Maybe a side-effect of #15467? CoqIDE seems to be struggling with byte_off_to_buffer_off
(quadratic behaviours kill)
This mess is due to a design point I've been advocating against again and again and again, namely representing breakpoints as locations. Not only this does not make sense, but it also forces unfortunate interfaces and inversion of control.
But as usual, nobody listened to these deep issues and "pragmatism" won.
We can probably mitigate the issue keeping a local table of utf8-vs-byte correspondence in the UI but it's not far from reimplementing the missing bits of breakpoints-to-locations table.
(which is the worst of both worlds)
What was the alternative to breakpoints as locations?
breakpoints as uid, and Coq tells you when there are new available breakpoints with message
not the other way around
currently the breakpoint mechanism is indirectly embedded IN THE FRIGGING PARSER
This isn't to do with the 8.15 debugger tho right?

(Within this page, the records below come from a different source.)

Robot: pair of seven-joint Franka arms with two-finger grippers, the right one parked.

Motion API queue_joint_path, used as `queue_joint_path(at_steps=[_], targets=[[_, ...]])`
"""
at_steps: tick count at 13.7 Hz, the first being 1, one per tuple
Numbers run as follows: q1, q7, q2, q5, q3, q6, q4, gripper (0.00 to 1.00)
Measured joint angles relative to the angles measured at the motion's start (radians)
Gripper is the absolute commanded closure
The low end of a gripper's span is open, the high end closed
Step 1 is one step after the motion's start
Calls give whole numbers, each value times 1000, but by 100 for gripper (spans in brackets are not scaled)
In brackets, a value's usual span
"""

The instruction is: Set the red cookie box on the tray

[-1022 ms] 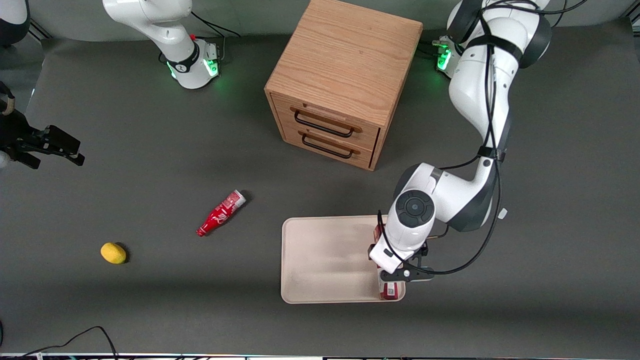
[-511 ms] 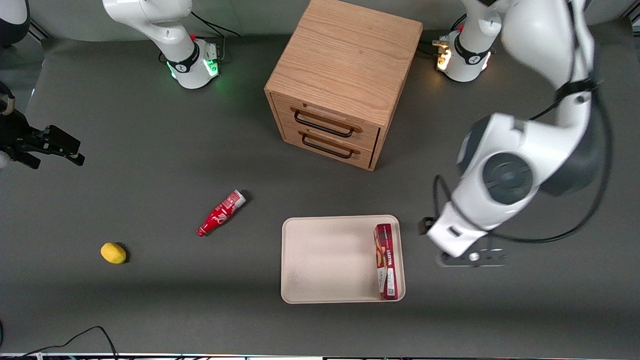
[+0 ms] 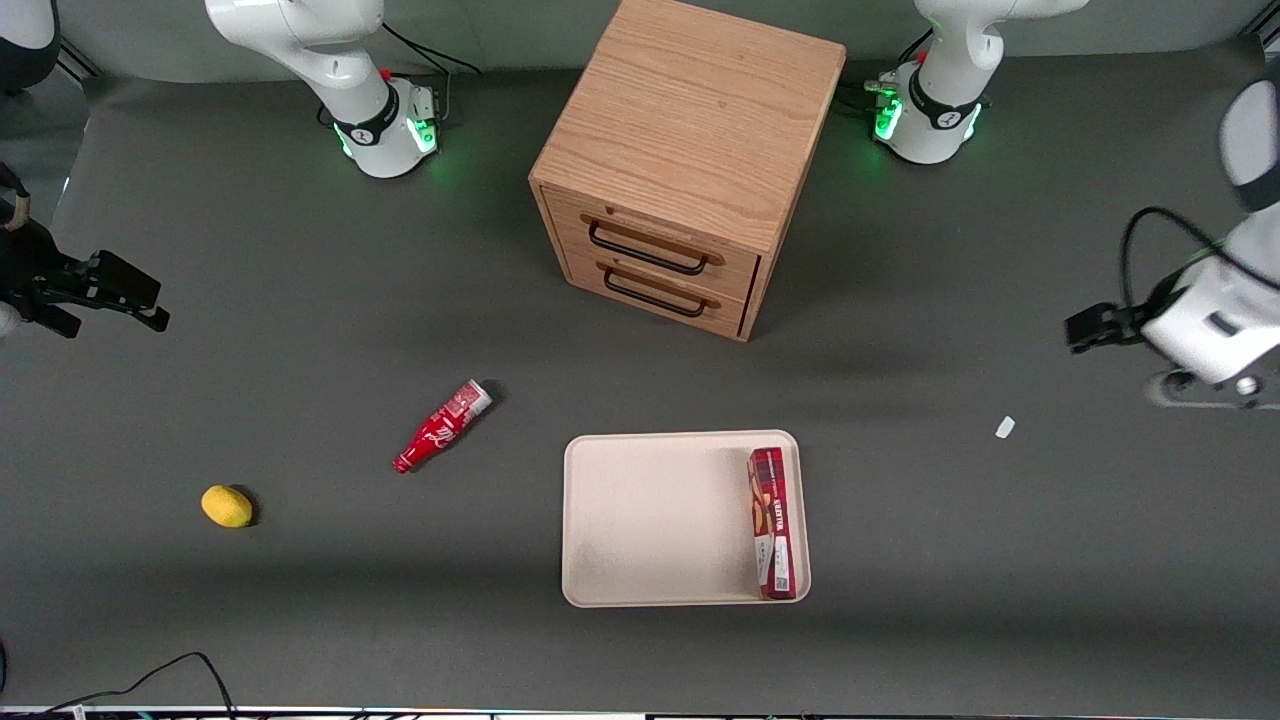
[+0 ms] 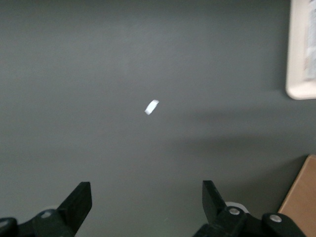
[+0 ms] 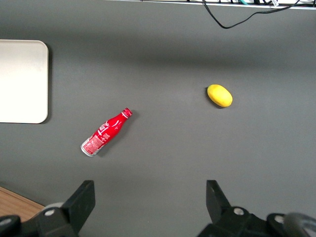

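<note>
The red cookie box (image 3: 772,523) lies flat inside the tray (image 3: 650,520), along the rim on the working arm's side, one end touching the rim nearest the front camera. Toward the parked arm's end from the tray lie one lemon (image 3: 227,506) and one red bottle (image 3: 441,426); one wooden drawer cabinet (image 3: 685,160) stands farther from the camera. The gripper (image 4: 147,206) hangs well apart from the tray toward the working arm's end, jaws spread and holding nothing, above bare table (image 3: 950,560) near one small white scrap (image 3: 1005,427).

The left arm's hand (image 4: 145,205) hangs raised toward its own table end, fingers (image 4: 79,197) spread wide.
</note>
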Motion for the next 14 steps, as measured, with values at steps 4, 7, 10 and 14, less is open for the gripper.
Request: queue_joint_path(at_steps=[4, 7, 10, 14], targets=[[87, 31, -60, -61, 2, -87, -7, 0], [100, 31, -112, -53, 2, -131, 0, 0], [98, 27, -118, -36, -5, -135, 12, 0], [-27, -43, -93, -37, 72, -135, 22, 0]])
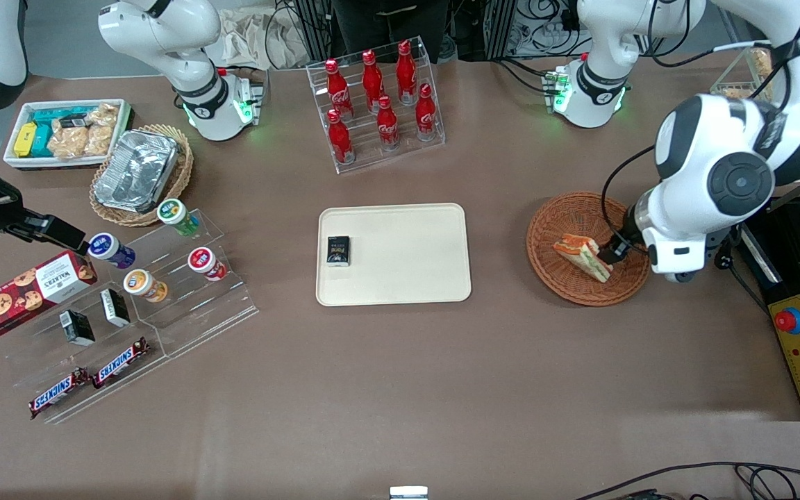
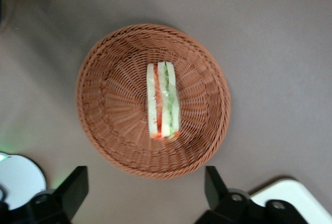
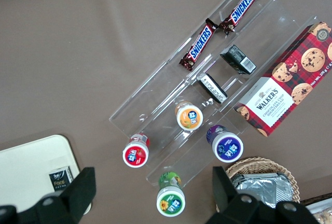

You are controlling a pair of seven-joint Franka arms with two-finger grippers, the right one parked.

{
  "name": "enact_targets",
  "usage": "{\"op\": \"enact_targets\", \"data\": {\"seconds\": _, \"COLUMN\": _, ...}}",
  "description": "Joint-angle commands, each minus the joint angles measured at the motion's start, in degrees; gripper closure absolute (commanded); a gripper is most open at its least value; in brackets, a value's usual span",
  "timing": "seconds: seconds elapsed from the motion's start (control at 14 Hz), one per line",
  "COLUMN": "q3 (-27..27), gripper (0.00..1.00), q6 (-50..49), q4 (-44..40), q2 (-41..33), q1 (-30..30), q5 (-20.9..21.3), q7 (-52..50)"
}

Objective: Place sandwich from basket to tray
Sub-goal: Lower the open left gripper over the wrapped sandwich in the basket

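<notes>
Brown counter (image 1: pixel 400 389); sandwich (image 2: pixel 162 101) in basket (image 2: pixel 104 68), claw (image 2: pixel 145 193) wide open above, empty. Soft, squashable: grip bread faces lightly, mid-wedge.

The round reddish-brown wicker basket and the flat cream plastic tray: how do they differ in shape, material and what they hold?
The round reddish-brown wicker basket is woven; the flat cream plastic tray is rectangular and smooth, with rounded corners. The basket holds the triangular sandwich; the tray holds a small black box. The left gripper is above the basket, open; nothing is above the tray. Both are shallow and lie on the brown table.
</notes>
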State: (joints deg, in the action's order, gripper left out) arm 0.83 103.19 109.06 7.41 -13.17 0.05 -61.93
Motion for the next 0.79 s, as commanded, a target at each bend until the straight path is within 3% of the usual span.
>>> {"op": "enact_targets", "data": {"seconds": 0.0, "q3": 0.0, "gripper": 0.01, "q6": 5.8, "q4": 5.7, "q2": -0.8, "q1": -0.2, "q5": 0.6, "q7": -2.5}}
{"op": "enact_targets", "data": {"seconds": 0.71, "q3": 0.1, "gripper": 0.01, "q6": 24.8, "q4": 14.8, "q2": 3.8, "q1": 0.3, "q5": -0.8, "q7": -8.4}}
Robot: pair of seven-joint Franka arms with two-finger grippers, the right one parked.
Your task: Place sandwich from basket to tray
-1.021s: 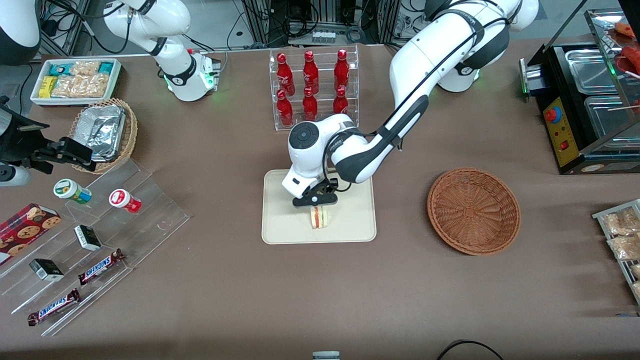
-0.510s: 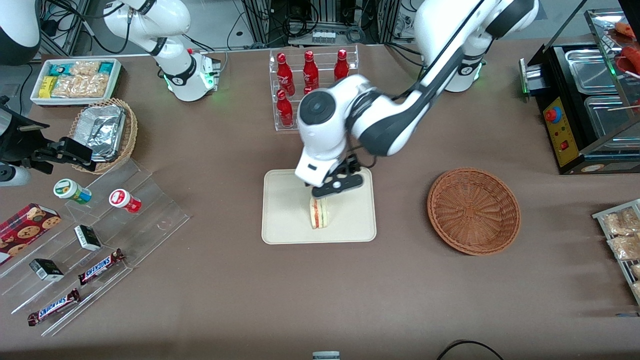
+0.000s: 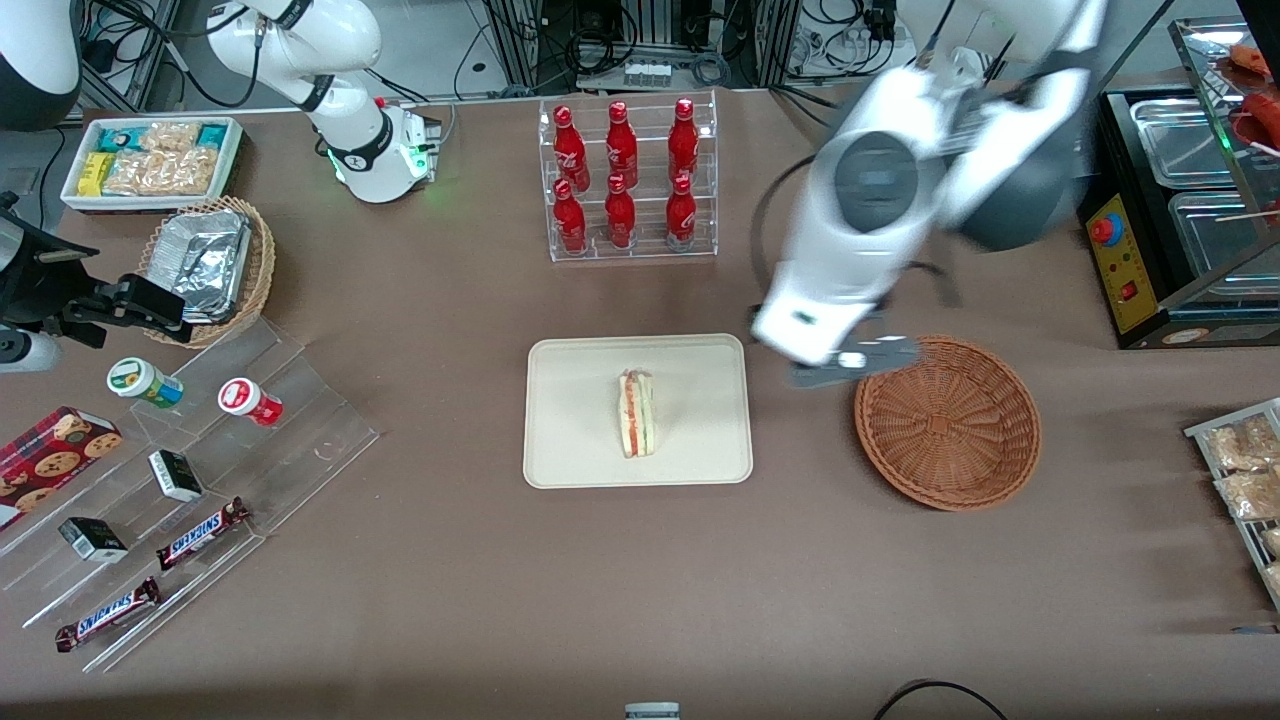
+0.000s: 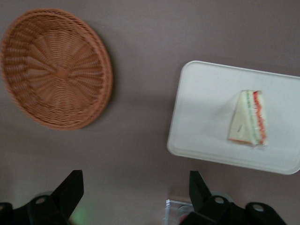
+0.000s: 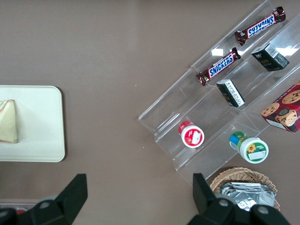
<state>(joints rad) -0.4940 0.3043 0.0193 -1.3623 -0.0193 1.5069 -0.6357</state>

This was a poor design choice made for Set Ltac Debug?
it totally has to do with the 8.15 debugger
before there were abstract breakpoints but suddently you needed to make them available to the UI (this is OK)
since we want a "visual" debugger you now need to match the code position with the closure compilation (questionable, but somewhat reasonable)
but the uid of a breakpoint is now its location, so you need to match what the UI believes is a breakpoint with what Coq believes
Do you know which PR this change took place? I am trying to reread the discussion
The one debugger PR
I found a few that's why I am asking
https://github.com/coq/coq/pull/13783
This one?
(the slowness was probably introduced by #15467 because it's relying on a O(n) conversion function inside a O(n) loop, but the problem is deeper)
yes
or this one https://github.com/coq/coq/pull/14644
the first one
The first one went into 8.14 tho
hm wait indeed
the problematic lines for slowness are in the other one
(the design is broken from the beginning)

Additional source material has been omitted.